JaimeCimenti
Questões conjugais além do
óbvio
Felicidade
conjugal (Bertrand Brasil, 318 páginas, tradução de Clóvis Marques), do
escritor e poeta marroquino Tahar Bem Jelloun, nascido em Fez em 1944, de
ascendência norte-africana, mas que sempre escreveu em francês, mostra uma vez
mais o talento que já lhe valeu mais de 15 prêmios, entre eles o prestigiado
Goncourt, um dos mais importantes da Europa.
Pela
Bertrand, o autor já publicou, no Brasil, os romances Partir e O último amigo.
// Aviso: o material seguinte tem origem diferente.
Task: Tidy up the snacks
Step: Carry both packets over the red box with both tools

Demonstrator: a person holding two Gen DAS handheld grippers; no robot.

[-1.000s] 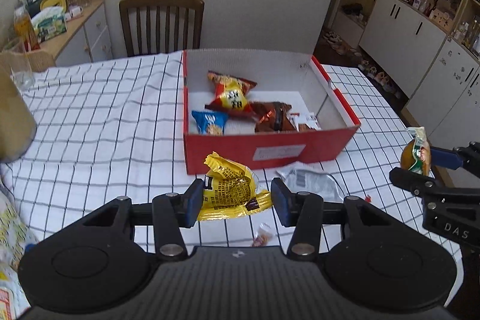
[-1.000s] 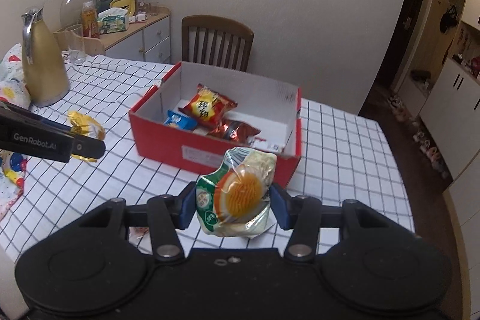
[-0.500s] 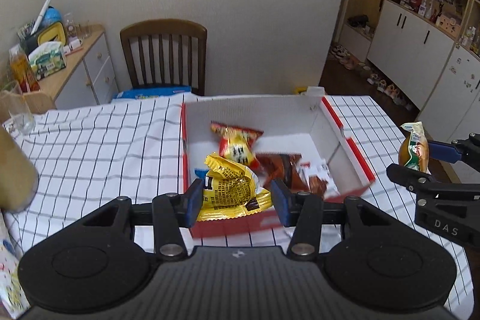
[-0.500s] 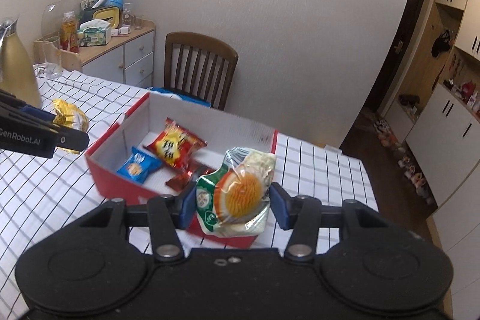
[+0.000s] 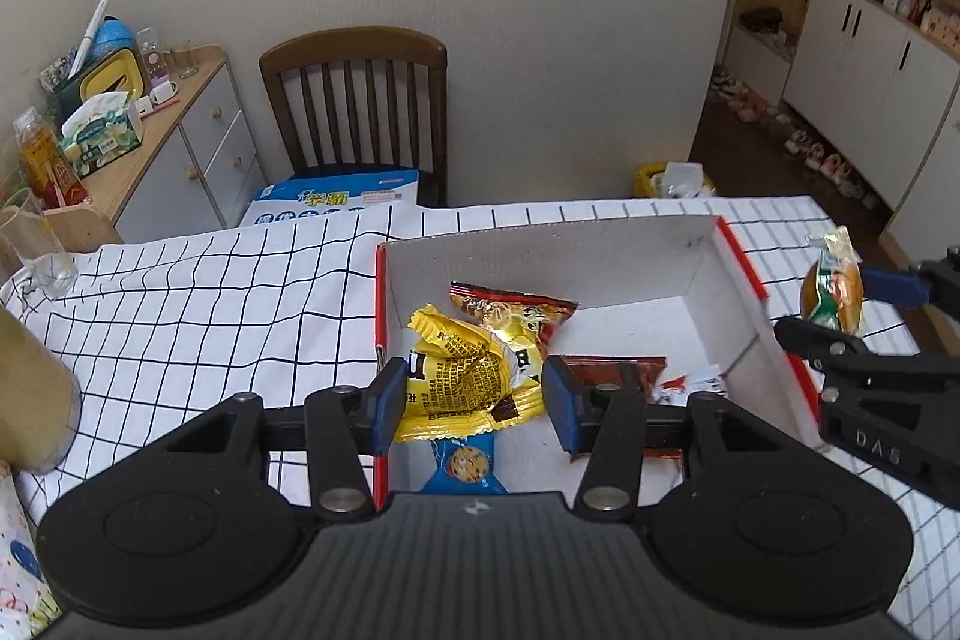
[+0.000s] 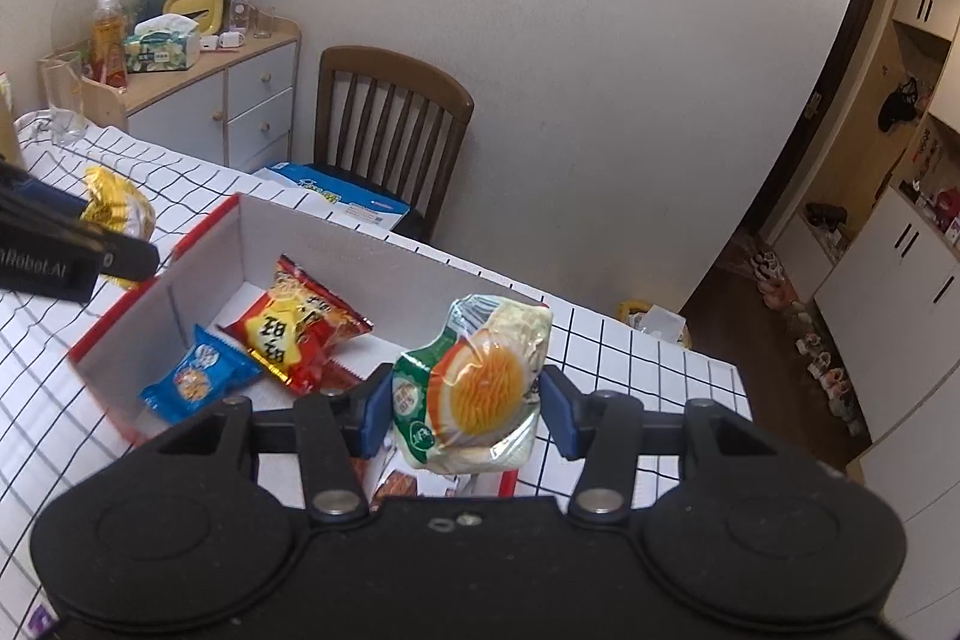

Felicidade conjugal se inicia com o relato de um grande pintor que, no auge da
fama e do dinheiro, sofre um AVC. Enquanto está aposentado por invalidez até
uma eventual recuperação, ele vai contando sobre seu casamento e sobre sua
vida. Um amigo toma nota das análises que o pintor faz de sua vida, de sua arte
e de seu relacionamento conjuga.
Ele
responsabiliza sua esposa pela crise que passa e vai enumerando os defeitos da
companheira e os problemas da relação. O homem que amava demais as mulheres é o
título de seu desabafo. Ele romantiza as pessoas e os acontecimentos, e os
fatos se passam em Casablanca, Paris, Marrakech e Tânger. É como se ele
pintasse um último quadro, com cores fortes.
Quando
a esposa toma conhecimento do relato, resolve elaborar uma resposta, que
intitula Minha versão dos fatos, resposta ao homem que amava demais as
mulheres.
Ela
é realista. Num determinado momento, altamente demolidora, ela faz uma lista de
trinta manias, hábitos, características e coisas que detesta nele. Depois dos
dois relatos, o leitor terá diante de si várias visões, opiniões e vai ver
muito além do óbvio que existe nas questões conjugais.
O
grande trunfo do livro é colocar nos relatos a verdade, a mentira e a dúvida, e
mostrar que sempre há mais de uma opinião. Será que o pintor e sua esposa
viveram na mesma casa, a mesma história, tiveram os mesmos filhos e realmente
estiveram casados? O que acontecia por trás das aparências, das fachadas e do
decoro? Será que existe certo ou errado numa instituição tida como inabalável
como o casamento? E a felicidade conjugal, onde fica?
O
romance traz os dois lados da moeda, as duas metades da maçã. A prosa profunda,
clara e luminosa do autor mostra que os elogios da crítica e do público são
merecidos.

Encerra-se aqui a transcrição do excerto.